WHAT NEEDS TO BE DONE ▸ From the line containing "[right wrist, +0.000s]" through the end of the material below, output each line exactly as written, with pictures excluded.
Start of RECORDED DATA
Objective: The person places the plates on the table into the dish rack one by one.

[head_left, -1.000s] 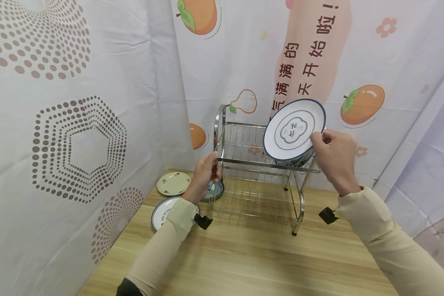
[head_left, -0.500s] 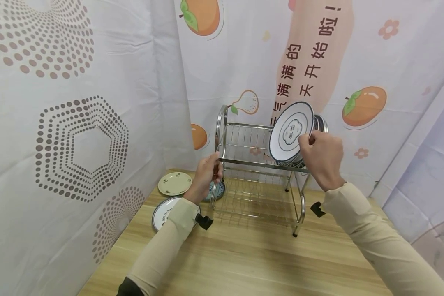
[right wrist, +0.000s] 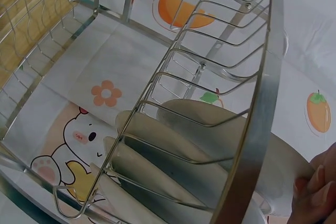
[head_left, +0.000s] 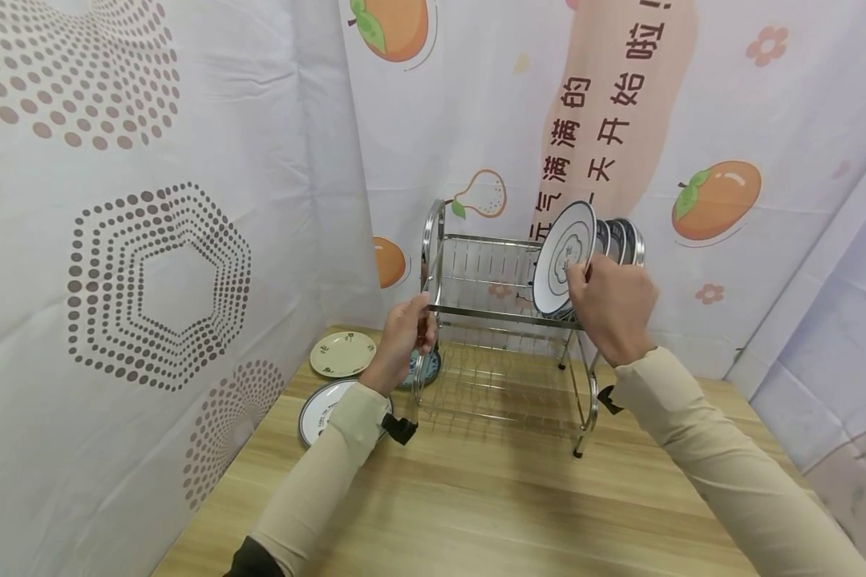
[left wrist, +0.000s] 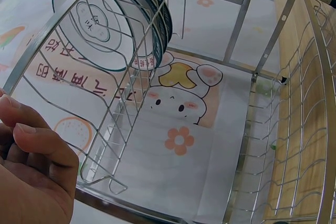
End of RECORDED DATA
ANSWER TO THIS TASK ▸
[right wrist, +0.000s] 
[head_left, +0.000s] 
[left wrist, +0.000s] 

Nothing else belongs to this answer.